The prophet speaks tenderly to us, offering good news, news that God’s people long for. Comfort my people: strengthen and heal them in a time of despair, of fear, of denial and guilt. The valleys shall be raised up and the rough places made plain. The playing fields will be level. The injustice that is rife will be washed away by God’s righteousness. All people will be treated with respect and compassion. This is how the glory of the Lord will be revealed, the Lord who loves the stranger and cares for the orphan, the Lord who is zealous for righteousness, who holds all lives in the palm of a hand, whose breath gives life and takes it away.

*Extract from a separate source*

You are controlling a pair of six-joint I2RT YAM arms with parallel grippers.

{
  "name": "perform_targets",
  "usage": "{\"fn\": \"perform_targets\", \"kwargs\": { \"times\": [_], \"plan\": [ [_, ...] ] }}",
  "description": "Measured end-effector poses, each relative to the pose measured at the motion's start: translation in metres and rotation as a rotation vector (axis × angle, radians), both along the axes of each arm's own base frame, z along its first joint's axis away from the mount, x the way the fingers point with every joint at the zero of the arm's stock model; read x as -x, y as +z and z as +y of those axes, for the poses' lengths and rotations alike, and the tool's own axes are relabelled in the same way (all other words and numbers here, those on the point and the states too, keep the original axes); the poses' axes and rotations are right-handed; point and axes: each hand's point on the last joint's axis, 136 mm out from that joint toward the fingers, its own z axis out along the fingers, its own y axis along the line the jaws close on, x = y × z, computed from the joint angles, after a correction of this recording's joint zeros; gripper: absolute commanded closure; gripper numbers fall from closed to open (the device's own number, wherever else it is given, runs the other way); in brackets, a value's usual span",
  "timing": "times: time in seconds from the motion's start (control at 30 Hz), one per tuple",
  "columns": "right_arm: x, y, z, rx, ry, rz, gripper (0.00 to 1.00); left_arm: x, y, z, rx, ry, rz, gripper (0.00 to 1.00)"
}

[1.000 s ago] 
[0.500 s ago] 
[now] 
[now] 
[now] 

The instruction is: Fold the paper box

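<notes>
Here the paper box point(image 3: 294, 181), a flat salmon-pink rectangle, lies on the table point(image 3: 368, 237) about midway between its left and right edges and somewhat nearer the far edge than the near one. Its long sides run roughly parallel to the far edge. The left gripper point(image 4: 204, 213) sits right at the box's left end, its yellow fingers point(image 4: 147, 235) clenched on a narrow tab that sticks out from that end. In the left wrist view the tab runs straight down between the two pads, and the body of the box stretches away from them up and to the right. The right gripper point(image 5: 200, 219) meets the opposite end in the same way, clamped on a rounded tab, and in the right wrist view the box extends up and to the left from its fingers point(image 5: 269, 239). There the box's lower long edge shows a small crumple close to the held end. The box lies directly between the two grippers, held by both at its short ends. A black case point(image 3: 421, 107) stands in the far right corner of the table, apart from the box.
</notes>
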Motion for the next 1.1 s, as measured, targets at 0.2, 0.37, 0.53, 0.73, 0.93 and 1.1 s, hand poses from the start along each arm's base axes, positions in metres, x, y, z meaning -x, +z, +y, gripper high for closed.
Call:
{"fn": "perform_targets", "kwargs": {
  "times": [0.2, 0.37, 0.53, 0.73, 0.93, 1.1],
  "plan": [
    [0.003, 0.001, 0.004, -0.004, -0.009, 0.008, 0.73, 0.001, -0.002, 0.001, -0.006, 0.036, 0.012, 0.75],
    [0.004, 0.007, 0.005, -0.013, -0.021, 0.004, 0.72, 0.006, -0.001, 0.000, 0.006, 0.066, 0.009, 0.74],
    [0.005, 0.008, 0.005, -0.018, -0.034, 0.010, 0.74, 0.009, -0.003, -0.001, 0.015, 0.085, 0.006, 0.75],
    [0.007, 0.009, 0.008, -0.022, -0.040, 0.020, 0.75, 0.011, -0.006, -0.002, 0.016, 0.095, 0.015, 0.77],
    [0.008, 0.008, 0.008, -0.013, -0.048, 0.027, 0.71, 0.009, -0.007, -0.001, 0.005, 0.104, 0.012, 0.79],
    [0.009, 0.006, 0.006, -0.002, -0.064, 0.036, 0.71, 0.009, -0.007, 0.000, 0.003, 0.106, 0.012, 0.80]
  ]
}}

How shall we who are part of the oppressive structure enter into the pain of those who are oppressed? What shall we cry? The prophet’s first task is to awaken us, to rouse us from our anesthetized stupor, which is caused by too much comfort, too much consumption, a spiritual version of the Thanksgiving food coma. Once we are awakened to outrage at the current state of affairs, we must grieve, and we must confess our own complicity. Only then may we hear God’s call to action, to take a revolutionary stance. This is the stance that believes that new creation is possible, that we have not already experienced everything there is or could be. The revolutionary stance is a stance of hope. The prophet dares to proclaim that God takes sides, that God is on the side of hope and change, the side of justice and righteousness.

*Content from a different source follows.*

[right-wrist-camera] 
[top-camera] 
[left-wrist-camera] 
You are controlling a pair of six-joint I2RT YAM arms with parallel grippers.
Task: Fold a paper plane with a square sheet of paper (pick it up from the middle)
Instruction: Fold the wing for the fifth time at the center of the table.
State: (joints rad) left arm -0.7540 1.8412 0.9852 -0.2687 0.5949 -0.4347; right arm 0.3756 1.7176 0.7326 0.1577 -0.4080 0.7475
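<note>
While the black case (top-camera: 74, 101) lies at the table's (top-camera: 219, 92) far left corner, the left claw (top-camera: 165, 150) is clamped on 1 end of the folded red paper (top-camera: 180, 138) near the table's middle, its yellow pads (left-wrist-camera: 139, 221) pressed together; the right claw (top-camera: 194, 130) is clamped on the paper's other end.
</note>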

There is good news for the hopeless. There is food for the hungry and a home for the outcast. This is the promise of Advent. This is the beginning. The beginning of the good news of Jesus, the anointed one, the son of God, who is bringing a new thing into our world, a new way, the way of righteousness and peace for all people; and all people shall see it together. But how can all people see anything together? Our perspectives are so very different. How can I, a middle-aged, white, European woman, see God’s justice in the same way as a young black high-school dropout? How shall we come together to see God’s justice with the same eyes? We begin by raising a common voice in lament at the status quo. The voice that cries out.
The prophet calls us to set out together on the journey to liberation. It isn’t a short or straightforward journey. It leads through the wilderness. It involves twists and turns. It might even lead to death. The prophet calls us to travel in the company of those we don’t know, don’t like, don’t want to recognize as fully human. The prophet calls us to go to places we hadn’t imagined with people we never imagined could be our friends.
Advent is all about the new thing that is possible, that we cannot imagine, that will disrupt the order of things. Advent is a subversive season, a time of disorder, as we lament the wrongness of the world, as we grunt and groan in agony for our neighbors who suffer, as we wait in hopefulness for something we do not know and cannot control. Comfort, O comfort my people, says your God. In the wilderness prepare the way of the Lord, make straight in the desert a highway for our God. Then the glory of the Lord shall be revealed, and all people shall see it together, for the mouth of the Lord has spoken.